On Wednesday evening, Mitchell Gold and Bob Williams received the coveted Innovator Award at NYC&G (New York Cottages & Gardens) magazine’s Innovation in Design Awards (IDAs). The audience of designers, architects and other industry professionals gave the duo a standing ovation, and many guests were moved to tears by their acceptance speech. “I have to say, [that] night was one of the best in our 29 years of business,” Williams tells Business of Home.
The NYC&G Innovation in Design Awards are an annual celebration of excellence that began in 2013. The inaugural Innovator Award was given to Holly Hunt, and last year’s honoree was Donna Karan. When Mitchell Gold and Bob Williams began their furniture company in 1989, “Mitchell dragged me into it,” says Williams. “We decided we wanted to run a business together and not do it the way that [other] furniture companies had been doing it.” The two were romantically involved for over 10 years; now, they are both married to other people.
The pair, about to celebrate their company’s 30th anniversary, said that if they could give their younger selves advice, it would be to get into the retail business earlier. Gold would also extol the virtues of understanding financing the business and Williams would recommend not overthinking and to go with their gut (though he accepts that he’ll probably always overthink things to some extent).
Gold and Williams began with about $60,000 and a few great ideas, like using textiles with beautiful florals and jewel tones on fully upholstered dining chairs, and pairing them with tables constructed of metal and glass. The real success, says Gold, came “when the retailers we sold it to sold it and reordered quickly.” They realized they had something when they showed a profit their first year, when it took most companies at least two or three years to accomplish the same.
“We went out to dinner and didn’t eat at Pizza Hut that week—we went to Denny’s,” says Gold. (“He’s not kidding,” Williams puts in. “Tuesday night was family night at Pizza Hut.”)
Early on, the duo did private labeling for other companies and licensed retail stores for other brands, but quickly learned it was better to do everything themselves. “We wanted to have total control of our brand and businesses, so we opened our own stores,” says Williams. “We do currently have a label at Bloomingdale’s, but we have a lot of control over that and everything that has our name on it.”
Now, Mitchell Gold + Bob Williams is worth hundreds of millions of dollars and has 1,000 employees and more than 30 stores across North America. Notably, and consistently, the company has made it a mission to improve the lives of the people who work for them and the community they call home in Taylorsville, North Carolina.
For the past 25 years, Gold and Williams have run a scholarship program for their employees’ children, several of whom typically wind up working for the company. For children too young for school, there is daycare. “A lot of these kids have been in the daycare since they were 6 or 8 weeks old, so seeing them go from little babies to small people full of character, charm and charisma is amazing,” says Gold. On Monday, they’re throwing a Halloween party in their parking lot, and the whole town is invited. “Bob and I are dressing up as Superman and Wonder Woman,” jokes Gold.
As the company expands, so does its social good. In September, Gold and Williams donated $100,000 to Exodus Homes, a halfway house in Hickory, North Carolina, for recovering addicts, alcoholics and people released from penitentiaries, reported Hickory Record.
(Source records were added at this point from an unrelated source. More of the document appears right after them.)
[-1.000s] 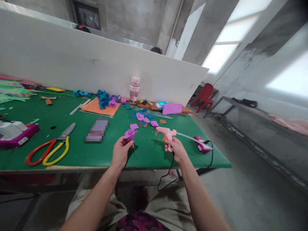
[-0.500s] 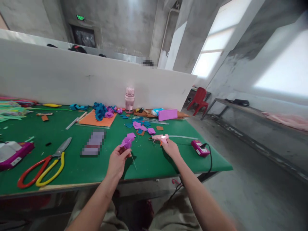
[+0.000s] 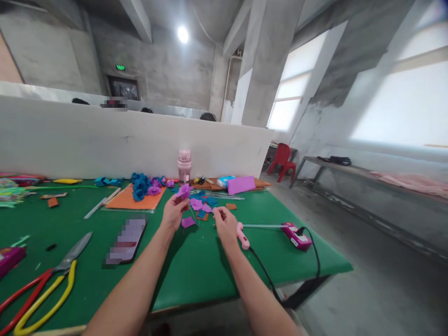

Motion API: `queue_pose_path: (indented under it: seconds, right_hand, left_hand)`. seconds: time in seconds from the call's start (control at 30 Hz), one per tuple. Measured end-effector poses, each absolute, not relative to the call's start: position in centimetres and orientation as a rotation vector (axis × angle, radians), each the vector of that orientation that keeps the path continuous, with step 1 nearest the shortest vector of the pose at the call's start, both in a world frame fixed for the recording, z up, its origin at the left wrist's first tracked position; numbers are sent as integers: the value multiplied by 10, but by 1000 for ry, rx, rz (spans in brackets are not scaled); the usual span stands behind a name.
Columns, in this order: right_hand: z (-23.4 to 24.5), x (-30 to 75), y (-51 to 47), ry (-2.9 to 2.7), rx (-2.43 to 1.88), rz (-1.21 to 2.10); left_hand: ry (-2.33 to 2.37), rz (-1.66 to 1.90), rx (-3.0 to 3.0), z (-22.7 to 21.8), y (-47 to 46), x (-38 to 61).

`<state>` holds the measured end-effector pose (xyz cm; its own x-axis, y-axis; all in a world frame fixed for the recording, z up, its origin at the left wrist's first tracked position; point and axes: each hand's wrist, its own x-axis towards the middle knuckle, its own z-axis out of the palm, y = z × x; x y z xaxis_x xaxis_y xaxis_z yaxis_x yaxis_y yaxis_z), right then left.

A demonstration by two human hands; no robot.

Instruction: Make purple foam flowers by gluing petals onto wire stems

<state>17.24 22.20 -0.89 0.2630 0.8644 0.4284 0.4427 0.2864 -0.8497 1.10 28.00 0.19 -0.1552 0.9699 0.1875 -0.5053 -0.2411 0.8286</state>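
Observation:
My left hand [image 3: 174, 212] is closed, pinching a purple crepe-paper flower [image 3: 185, 190] on a thin wire stem, raised above the table. To its right my right hand [image 3: 226, 223] reaches low over the table, thumb and fingers pinched on a purple petal, which they mostly hide. Loose purple petals [image 3: 196, 204] and blue pieces [image 3: 211, 200] lie just beyond the hands. A single purple petal [image 3: 188, 222] lies between them. Beside my right wrist rests a pink glue gun [image 3: 242, 235], partly covered by the hand, a clear glue stick [image 3: 264, 226] running out behind it.
On the green table [image 3: 196, 270] lie large scissors [image 3: 66, 266], a phone [image 3: 128, 238] and a magenta power block [image 3: 296, 236] with a black cable. Farther back are an orange sheet [image 3: 135, 201] with blue flowers [image 3: 140, 186], a pink bottle [image 3: 184, 165] and a white partition [image 3: 140, 140].
My right hand has let go of the glue gun and moved left to the petals. My left hand still holds the flower, now nearer the pile. The view has tilted upward.

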Motion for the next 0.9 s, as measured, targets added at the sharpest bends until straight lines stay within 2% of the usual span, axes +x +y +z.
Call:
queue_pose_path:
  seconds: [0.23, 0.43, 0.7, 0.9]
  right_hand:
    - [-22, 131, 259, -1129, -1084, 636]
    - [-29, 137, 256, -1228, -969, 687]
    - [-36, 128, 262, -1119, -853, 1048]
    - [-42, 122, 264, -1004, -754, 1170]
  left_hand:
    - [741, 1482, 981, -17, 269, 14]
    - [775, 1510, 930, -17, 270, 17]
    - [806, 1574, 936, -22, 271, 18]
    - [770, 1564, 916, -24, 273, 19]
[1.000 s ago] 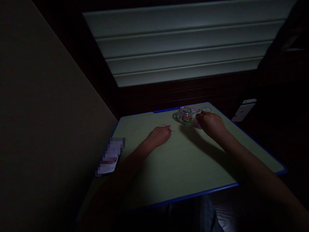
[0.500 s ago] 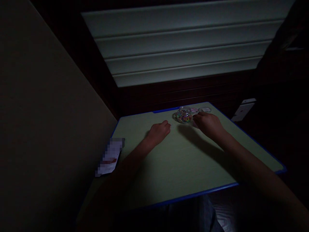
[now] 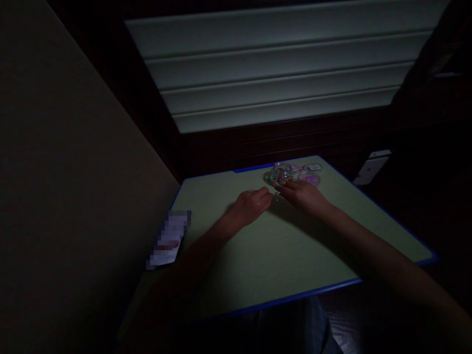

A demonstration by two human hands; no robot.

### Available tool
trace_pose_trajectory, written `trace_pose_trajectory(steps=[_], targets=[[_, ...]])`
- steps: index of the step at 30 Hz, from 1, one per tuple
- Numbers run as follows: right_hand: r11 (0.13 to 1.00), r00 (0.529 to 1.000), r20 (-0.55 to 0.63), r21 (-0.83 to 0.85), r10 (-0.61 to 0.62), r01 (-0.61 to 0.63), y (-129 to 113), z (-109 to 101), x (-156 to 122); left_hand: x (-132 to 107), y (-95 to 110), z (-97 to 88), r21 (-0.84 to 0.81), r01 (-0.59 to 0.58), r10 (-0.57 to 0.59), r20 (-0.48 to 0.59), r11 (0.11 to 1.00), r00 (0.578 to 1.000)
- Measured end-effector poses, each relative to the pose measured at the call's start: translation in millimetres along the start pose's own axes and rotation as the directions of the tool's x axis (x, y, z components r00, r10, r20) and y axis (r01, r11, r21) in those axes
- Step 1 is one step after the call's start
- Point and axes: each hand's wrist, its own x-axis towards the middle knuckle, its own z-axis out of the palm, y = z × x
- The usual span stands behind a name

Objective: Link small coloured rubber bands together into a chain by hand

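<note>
Over the far middle of the table, my left hand [image 3: 252, 205] is closed in a pinch. A tiny thin, clear, glinting piece [image 3: 277, 196] shows at its fingertips; what it is, I cannot make out. Close by on the right, my right hand [image 3: 304, 196] pinches beside the same piece, with its fingertips partly hidden. Just behind the right fingers stands a clear round container [image 3: 280, 172] of small multicoloured rings or beads. A low clear container with pink contents [image 3: 309, 178] sits past the right knuckles.
A clear round container or lid with a white label [image 3: 313, 168] and a small pink item [image 3: 296, 168] lie at the back of the blue-edged table [image 3: 287, 260]. A phone-like device [image 3: 167, 241] rests at the left edge. Right of the table is a white box [image 3: 373, 167].
My right hand has come left and toward me from beside the multicoloured container, baring the pink one. My left hand has shifted right, so the fingertips nearly meet.
</note>
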Motion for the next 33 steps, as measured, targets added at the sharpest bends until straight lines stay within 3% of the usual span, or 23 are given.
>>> trace_pose_trajectory(steps=[11,18,25,28,33], targets=[[1.0,0.999,-0.031,-0.023,-0.019,0.018,3,-2,0,0,-2,-2.0,-0.026,0.029,-0.03,-0.031,0.999,0.999],[0.977,0.978,0.012,-0.05,0.207,-0.206,14,-12,-1,-2,-15,3.2,-0.032,0.117,-0.117,0.001,0.993,0.993],[0.839,0.872,-0.058,-0.251,0.485,-0.483,40,-17,-10,-6,-27,14.1,0.042,0.12,-0.125,0.166,0.992,0.978],[0.796,0.837,-0.038,-0.29,0.545,-0.531,47,-15,-13,-8,-29,17.2,0.048,0.121,-0.129,0.218,0.991,0.967],[0.797,0.828,0.01,-0.277,0.56,-0.536,48,-12,-12,-9,-33,18.9,0.048,0.133,-0.141,0.255,0.99,0.957]])
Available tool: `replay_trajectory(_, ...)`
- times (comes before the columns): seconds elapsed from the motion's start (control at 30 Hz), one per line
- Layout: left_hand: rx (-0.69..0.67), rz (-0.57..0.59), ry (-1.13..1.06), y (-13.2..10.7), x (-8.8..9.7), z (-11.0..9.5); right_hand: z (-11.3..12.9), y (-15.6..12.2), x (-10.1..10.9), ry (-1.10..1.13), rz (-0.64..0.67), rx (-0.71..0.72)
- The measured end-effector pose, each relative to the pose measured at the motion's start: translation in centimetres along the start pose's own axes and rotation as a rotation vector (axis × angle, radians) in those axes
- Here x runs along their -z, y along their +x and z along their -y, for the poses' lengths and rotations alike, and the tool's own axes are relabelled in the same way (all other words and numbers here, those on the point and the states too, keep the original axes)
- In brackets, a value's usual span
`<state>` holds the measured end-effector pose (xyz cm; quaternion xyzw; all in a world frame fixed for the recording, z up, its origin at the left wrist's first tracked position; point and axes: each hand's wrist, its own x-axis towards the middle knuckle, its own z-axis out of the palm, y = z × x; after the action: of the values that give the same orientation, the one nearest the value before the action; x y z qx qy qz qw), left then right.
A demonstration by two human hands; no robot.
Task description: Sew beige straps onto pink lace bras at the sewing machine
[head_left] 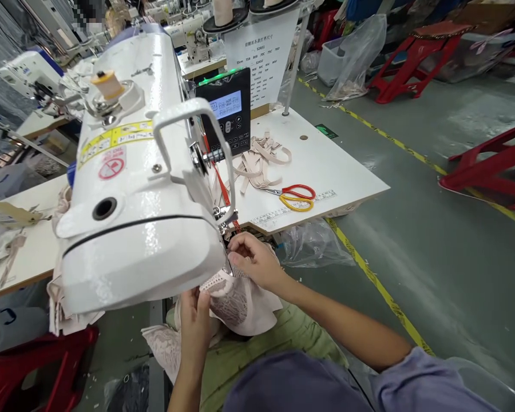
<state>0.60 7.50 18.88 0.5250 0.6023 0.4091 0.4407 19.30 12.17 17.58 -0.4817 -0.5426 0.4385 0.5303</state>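
A pale pink lace bra [234, 306] hangs over my lap at the sewing head of a white sewing machine [146, 257]. My left hand [195, 315] pinches its edge between thumb and fingers, just below the front of the machine. Close beside the needle area, my right hand [257, 263] has its fingers bent and closed on the upper part of the bra; the machine head partly hides the fingertips. More pale lace fabric [163, 346] drapes by my left wrist.
On the white table [347, 177] lie red-and-yellow-handled scissors [298, 197] and a heap of pale elastic strips [260, 163]. A control panel [227, 111] stands behind them. Red stools [420, 60] stand on the floor at right. Pink pieces [62, 303] hang at left.
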Motion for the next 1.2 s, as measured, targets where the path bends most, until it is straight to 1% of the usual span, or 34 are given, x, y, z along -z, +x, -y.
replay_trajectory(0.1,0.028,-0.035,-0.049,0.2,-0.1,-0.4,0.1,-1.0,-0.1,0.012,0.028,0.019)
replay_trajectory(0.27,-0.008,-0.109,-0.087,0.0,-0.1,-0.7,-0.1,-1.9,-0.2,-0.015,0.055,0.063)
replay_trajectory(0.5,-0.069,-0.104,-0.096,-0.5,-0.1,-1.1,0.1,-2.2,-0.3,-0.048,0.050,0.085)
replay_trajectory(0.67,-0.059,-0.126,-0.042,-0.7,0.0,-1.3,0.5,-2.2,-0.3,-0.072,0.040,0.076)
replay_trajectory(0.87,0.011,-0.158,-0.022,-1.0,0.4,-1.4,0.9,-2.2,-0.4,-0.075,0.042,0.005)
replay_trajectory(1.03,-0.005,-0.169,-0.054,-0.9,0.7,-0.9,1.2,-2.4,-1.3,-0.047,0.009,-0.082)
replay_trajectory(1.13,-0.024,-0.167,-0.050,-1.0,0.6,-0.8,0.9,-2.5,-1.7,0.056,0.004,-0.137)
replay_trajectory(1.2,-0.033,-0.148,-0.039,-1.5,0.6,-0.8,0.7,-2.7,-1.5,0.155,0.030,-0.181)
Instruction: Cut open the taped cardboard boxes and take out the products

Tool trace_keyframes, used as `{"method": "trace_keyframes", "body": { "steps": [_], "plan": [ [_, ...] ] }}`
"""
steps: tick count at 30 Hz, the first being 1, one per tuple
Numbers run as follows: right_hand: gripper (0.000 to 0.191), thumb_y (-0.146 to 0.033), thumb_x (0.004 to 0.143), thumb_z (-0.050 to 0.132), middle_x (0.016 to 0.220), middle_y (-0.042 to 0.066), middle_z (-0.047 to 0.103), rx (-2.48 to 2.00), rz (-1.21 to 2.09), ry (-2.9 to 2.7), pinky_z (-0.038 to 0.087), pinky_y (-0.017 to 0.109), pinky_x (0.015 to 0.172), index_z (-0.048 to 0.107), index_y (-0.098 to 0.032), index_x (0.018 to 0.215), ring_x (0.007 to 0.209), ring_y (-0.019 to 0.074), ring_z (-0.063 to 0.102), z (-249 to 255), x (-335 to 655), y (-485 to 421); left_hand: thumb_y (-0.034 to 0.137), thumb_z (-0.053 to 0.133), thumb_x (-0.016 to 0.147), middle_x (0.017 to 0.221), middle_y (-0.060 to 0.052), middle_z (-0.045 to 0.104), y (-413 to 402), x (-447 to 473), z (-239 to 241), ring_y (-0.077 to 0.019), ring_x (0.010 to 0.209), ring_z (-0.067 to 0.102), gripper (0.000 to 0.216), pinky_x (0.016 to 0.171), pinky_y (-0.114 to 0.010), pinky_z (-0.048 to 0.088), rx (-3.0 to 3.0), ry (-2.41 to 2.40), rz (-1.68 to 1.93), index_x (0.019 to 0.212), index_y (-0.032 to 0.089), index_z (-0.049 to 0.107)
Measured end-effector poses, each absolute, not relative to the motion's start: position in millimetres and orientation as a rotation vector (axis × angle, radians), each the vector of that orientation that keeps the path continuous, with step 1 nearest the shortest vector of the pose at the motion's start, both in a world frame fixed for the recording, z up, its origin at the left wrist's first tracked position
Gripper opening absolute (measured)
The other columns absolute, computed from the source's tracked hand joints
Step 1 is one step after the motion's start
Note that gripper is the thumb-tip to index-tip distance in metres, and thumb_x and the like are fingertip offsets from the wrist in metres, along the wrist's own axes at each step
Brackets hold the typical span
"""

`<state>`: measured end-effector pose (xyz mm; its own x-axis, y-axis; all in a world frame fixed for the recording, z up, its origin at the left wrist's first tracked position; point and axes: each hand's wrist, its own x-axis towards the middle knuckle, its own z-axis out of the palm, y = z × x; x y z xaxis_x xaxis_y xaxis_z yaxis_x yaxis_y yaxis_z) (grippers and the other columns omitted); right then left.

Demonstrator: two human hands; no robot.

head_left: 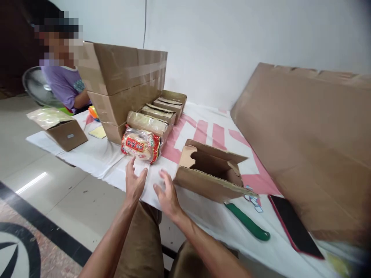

And the benefits are not just social—they’re economical too. Last spring, The Washington Post reported: “Around the region, as people talk of the manufacturing businesses gone to China and the jobs that are never coming back, the Mitchell Gold + Bob Williams company is touted as an unmitigated success: a local brand with 34 stores, including outposts in Washington’s Logan Circle and Virginia’s Tysons Corner. MGBW was for years Alexander County’s biggest private-sector employer; today, with more than 660 employees in North Carolina, it’s a close second.”
Gold, a longstanding advocate for the LGBTQ+ community, told The Post, “I want to educate people. ... What I want to educate them about is the harm they’re causing.” His words hit home—since the article was published, he has received countless letters, messages and comments from people in his community. Once, while visiting someone in the hospital, a custodian in his 50s stopped Gold and shared that the article had inspired him to come out to his family. Recently, a former employee reached out to ask for Gold’s advice about his girlfriend’s son, who had just come out. Gold, of course, stepped up immediately, sending a copy of a book he’d edited titled Youth in Crisis: What Everyone Should Know About Growing Up Gay.
“That’s what I do on Sunday afternoon instead of playing golf,” says Gold. “A little counseling service.”
Williams laughs. “Referrals,” he muses.
When introducing them at the Innovation Design Awards, Tipper Gore called the two patriots. Kendell Cronstrom, editor in chief of the NYC&G and HC&G (Hamptons Cottages & Gardens) editions of C&G Media Group, tells BOH, “They’ve created such a wonderful working environment for their employees. Keeping people happy is quite a feat.”
During their acceptance, Gold and Mitchell took a selfie with the crowd and gave a shout-out to the late Mario Buatta, who took home the 2014 Innovator Award.
In his speech, Gold’s voice quavered as he said of Williams, “I couldn’t ask for a better partner in the business.”